It is possible that changes to modules or programmes might need to be made during the academic year, in response to the impact of Covid-19 and/or any further changes in public health advice.

Type Open
Level 4
Credits 15
Availability Available in 2024/2025
Module Cap None.
Location Durham
Department Law

Prerequisites

  • None

Corequisites

  • None.

Excluded Combinations of Modules

  • None

Aims

  • This module aims to provide students with an understanding and knowledge of the range of legal systems and issues which make up the contemporary international legal order. The module also aims to enable students to draw together the various substantive questions concerning the history and theory of international law, international economic law, international dispute resolution, international humanitarian and human rights law and international peace and security, amongst other topics which will be covered over the rest of the programme. The module will raise the student's awareness of to the conceptual and critical aspects of the international, transnational, trans-civilisational, regional and domestic legal questions central to the contemporary global legal infrastructure.

Content

  • A selection of topics in the following indicative areas will run in each year:
  • Law-Making Processes: Consent and Normativity
  • The form and authority of international law: treaties, custom, judicial decisions and other sources of law
  • Participants in the International Legal System: States, International Organisations, non-State actors and individuals
  • Responsibility and Accountability in a decentralised legal order: contemporary challenges
  • International Law and its Others: post-colonial, feminist, and Critical challenges
  • Contemporary Issues at the UN/World Bank/IMF/WTO
  • Historical Evolution of the Global Legal Order
  • Reform of the International Legal Order
  • Constitutionalisation
  • Fragmentation
  • Global Legal Pluralism
  • Global Administrative Law

Learning Outcomes

Subject-specific Knowledge:

  • Students will have:
  • A thorough knowledge of the fundamental principles underlying the international legal order (consent, legal personality, sovereignty, responsibility and accountability, for example);
  • A demonstrably in-depth knowledge of certain key aspects of the contemporary debates on international law;
  • A familiarity with the interaction between the variety of legal orders and the substantive law which underpins their operation;
  • An understanding of the relationship between the theory and the practice of international law.

Subject-specific Skills:

  • Students should be able to:
  • interpret and evaluate critically relevant documents within international law and identify the theoretical and critical approaches informing their interpretation;
  • appreciate and articulate the relationship between international law and politics, and between international law and history;
  • identify key themes in current debates about the nature and practice of international law;
  • demonstrate the ability to compare and contrast theoretical approaches to international law;
  • synthesize and critically analyse core issues associated with the international legal order.

Key Skills:

  • demonstrate an ability to understand and analyse critically a wide variety of complex issues relating to international law, drawing on a variety of materials;
  • develop expertise relating to international law in conducting legal research using materials from a variety of national, regional and international sources;
  • describe accurately and coherently the arguments and analysis of academic commentators on international law;
  • formulate ideas and arguments on international law in a clear, structured and scholarly manner;
  • demonstrate an ability to explore complex issues creatively in writing on matters relating to international law.
  • interpret, critically analyse, and synthesise legal materials and literature relevant to international law.
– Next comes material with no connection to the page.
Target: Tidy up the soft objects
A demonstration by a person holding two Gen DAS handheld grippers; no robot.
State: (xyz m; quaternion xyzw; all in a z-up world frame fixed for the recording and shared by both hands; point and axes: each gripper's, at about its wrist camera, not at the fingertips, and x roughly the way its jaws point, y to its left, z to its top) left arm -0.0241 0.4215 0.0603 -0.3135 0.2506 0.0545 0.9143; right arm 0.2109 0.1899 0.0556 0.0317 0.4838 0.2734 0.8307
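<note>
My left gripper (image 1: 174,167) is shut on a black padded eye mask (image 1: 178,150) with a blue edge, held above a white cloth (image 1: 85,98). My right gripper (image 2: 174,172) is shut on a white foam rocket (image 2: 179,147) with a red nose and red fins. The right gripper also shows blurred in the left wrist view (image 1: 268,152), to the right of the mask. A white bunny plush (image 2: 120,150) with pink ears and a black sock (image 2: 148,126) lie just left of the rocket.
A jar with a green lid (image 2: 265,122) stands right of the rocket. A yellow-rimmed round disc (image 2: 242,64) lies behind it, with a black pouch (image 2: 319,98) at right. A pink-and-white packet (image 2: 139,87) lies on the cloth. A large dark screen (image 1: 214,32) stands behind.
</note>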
Modes of Teaching, Learning and Assessment and how these contribute to the learning outcomes of the module

  • The course will be taught through 8 two-hour seminars in the second term. Each seminar will cover a substantive topic and will be based on set reading to be prepared prior to the seminar. During each seminar students will work through a set of questions which they will have been asked to prepare in advance.
  • Feedback to be provided on formative and summative assessment in accordance with Law School feedback policies.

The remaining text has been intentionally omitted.